**To do**: Repeat exactly, please, the opening lines of the data below, through and including the line where "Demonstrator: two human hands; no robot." sits.

*** Stored data ***

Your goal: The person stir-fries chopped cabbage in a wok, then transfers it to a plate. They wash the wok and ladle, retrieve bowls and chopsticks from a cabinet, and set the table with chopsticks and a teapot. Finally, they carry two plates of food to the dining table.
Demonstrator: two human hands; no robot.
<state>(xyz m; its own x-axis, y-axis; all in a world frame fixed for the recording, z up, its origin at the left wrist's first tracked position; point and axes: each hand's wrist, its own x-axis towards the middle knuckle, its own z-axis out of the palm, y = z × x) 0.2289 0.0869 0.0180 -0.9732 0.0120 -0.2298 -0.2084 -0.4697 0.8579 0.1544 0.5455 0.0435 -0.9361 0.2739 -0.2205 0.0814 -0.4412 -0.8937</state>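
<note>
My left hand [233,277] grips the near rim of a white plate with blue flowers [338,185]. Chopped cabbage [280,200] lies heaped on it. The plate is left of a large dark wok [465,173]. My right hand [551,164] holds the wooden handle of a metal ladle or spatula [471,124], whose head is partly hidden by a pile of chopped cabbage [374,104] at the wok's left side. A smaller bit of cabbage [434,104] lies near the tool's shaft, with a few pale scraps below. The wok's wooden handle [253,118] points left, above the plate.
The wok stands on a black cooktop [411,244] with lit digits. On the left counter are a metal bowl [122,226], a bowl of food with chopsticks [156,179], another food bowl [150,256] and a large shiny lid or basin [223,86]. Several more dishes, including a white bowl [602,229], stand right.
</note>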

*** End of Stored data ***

**Solution to the problem**:
Your goal: The person stir-fries chopped cabbage in a wok, then transfers it to a plate. They wash the wok and ladle, retrieve bowls and chopsticks from a cabinet, and set the table with chopsticks and a teapot. Finally, they carry two plates of food to the dining table.
Demonstrator: two human hands; no robot.

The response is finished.